Perhaps only much longer-term periodic stat.s collection of those completing(to a minimum exposure-shock level) the programs, as-well-as parallel smaller comparatives with high degrees of similarities but experimentally different exposures combined with different risks, might get more reliable impact differentiation - blending all the results together, at the same time as not differentiating between petty/common types of crime, and those that are LIKELY to result in chances of ending up in similar incarceration, does not even seem to be a experimental DESIGN, that should MATCH what the aims of the program are for - primarily, the prevention of SERIOUS crimes, compared to petty.

At least, going-over what stat.s already exist, to categorically separate the re-offending for-petty, compared to more serious, could even yield clear advantages in relation to the reduction of more-serious, to the detriment (trade-off acceptance) of more-petty.

It's not DENYing the stat.s that already exist, it'd just be re-FOCUSING and clarifying, on which-PURPOSES need to match which stat.s represent what was being aimed-at-to-be-reduced, and at the same time, as making a more useful double-parallel-set to be ABLE to compare with already-differentiated measurements , compared to what cannot be used BEFORE differentiation/splitting what has already been collected.

It reads as a INCOMPLETE analysis or re-relating of the RELEVANCE of what stat.s were collected , if undifferentiated SINGULAR-grouping of the re-offending after the program, is supposed to be being received by the scientific community, AS, relevant, to-especially, the more serious crimes, when in-discriminant statistical blurring, is a experimental design flaw/limit.

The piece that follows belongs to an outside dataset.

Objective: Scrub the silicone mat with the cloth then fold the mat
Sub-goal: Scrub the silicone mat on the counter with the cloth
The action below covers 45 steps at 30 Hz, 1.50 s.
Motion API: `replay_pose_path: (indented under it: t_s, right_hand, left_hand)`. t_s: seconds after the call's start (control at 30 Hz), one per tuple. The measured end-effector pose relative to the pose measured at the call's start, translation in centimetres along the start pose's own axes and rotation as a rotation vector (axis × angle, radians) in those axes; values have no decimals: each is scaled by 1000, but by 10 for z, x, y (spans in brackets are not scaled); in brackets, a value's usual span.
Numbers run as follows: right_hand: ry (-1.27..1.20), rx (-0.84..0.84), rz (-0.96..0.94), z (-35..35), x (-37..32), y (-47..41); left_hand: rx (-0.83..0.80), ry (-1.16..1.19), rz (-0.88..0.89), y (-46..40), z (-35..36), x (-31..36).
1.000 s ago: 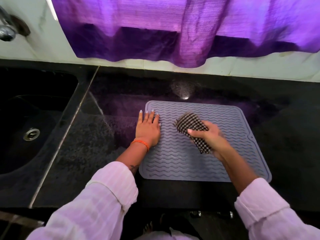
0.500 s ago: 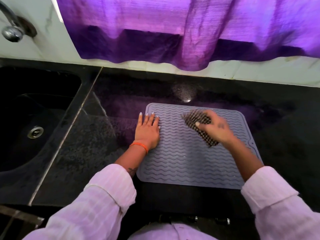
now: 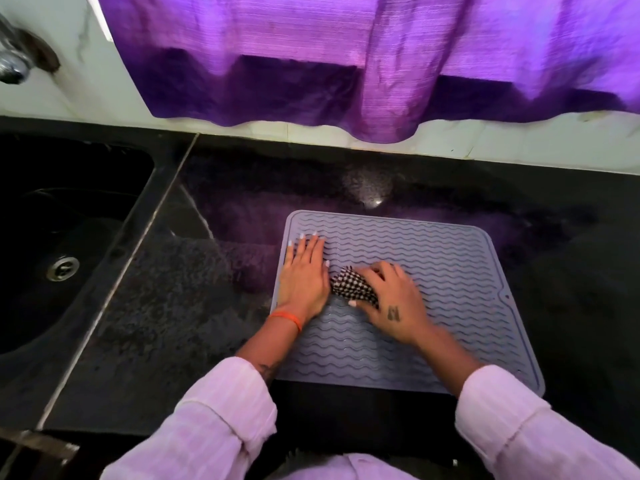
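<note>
A grey silicone mat (image 3: 450,271) with wavy ridges lies flat on the black stone counter. My left hand (image 3: 303,275) rests flat on the mat's left edge with straight fingers, an orange band on the wrist. Just to its right, my right hand (image 3: 391,299) grips a bunched black-and-white checked cloth (image 3: 349,287) and presses it on the mat. The cloth nearly touches my left hand. Most of the cloth is hidden under my right fingers.
A black sink (image 3: 62,244) with a metal drain (image 3: 62,268) is set into the counter at the left, a tap (image 3: 14,60) above it. A purple curtain (image 3: 346,57) hangs over the white tiled wall behind. Bare black counter (image 3: 571,271) lies to the mat's right.
My right hand has dragged the cloth from the mat's far middle toward me and left, ending beside my left hand. My left hand has stayed flat on the mat's left edge.
</note>
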State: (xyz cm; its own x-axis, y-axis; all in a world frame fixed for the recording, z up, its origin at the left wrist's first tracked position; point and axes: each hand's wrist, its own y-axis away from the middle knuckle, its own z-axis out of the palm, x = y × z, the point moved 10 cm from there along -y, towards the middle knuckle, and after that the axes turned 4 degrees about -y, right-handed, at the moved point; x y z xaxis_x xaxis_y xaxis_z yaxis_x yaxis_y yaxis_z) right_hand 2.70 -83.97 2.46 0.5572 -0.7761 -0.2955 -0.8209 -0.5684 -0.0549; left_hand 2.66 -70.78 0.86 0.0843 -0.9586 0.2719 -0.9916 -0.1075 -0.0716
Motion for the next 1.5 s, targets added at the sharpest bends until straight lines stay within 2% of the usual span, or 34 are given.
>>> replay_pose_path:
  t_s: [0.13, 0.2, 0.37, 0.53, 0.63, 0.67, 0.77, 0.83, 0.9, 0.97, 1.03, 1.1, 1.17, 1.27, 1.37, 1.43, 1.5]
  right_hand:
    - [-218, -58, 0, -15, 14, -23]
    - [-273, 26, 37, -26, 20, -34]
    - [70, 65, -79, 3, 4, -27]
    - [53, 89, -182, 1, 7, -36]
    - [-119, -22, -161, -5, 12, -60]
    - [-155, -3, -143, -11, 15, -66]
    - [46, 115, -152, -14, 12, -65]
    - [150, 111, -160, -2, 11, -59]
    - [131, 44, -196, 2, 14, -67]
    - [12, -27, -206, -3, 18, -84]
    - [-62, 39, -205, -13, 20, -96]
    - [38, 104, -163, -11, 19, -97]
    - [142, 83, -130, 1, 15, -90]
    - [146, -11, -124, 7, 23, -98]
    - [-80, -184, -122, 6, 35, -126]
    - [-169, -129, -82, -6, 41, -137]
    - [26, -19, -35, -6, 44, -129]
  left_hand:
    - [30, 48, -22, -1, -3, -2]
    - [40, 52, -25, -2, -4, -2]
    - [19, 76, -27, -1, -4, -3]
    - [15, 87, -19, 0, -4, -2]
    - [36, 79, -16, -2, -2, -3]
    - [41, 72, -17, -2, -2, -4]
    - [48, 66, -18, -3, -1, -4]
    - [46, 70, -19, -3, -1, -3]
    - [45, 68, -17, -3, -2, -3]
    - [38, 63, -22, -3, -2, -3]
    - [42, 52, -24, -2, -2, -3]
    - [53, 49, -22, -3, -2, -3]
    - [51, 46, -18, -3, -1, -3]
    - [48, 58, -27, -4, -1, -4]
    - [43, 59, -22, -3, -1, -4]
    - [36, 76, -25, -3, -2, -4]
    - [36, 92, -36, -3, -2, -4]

Continuing DELIBERATE choosing-of limited design, could be hypothesized as a evasive-behavior, itself - i've never worked in prisons, but why KEEP using a limited-design? However much money has ever been spent on endless re-analysis of existing stat.s , seems like 100% wasted money, if the initial design had un-differentiated collection or conversion INTO categories/classes of crimes at the very least, even if as-it-happened, ongoing stat.s collection was problematic (and would-be - numbers dwindle, etc, but OVERALL differences might still exist, between petty/serious, even if you had to increase the margins of error / accuracy deviation). 120.18.235.91 (talk) 22:12, 23 January 2023 (UTC)[reply]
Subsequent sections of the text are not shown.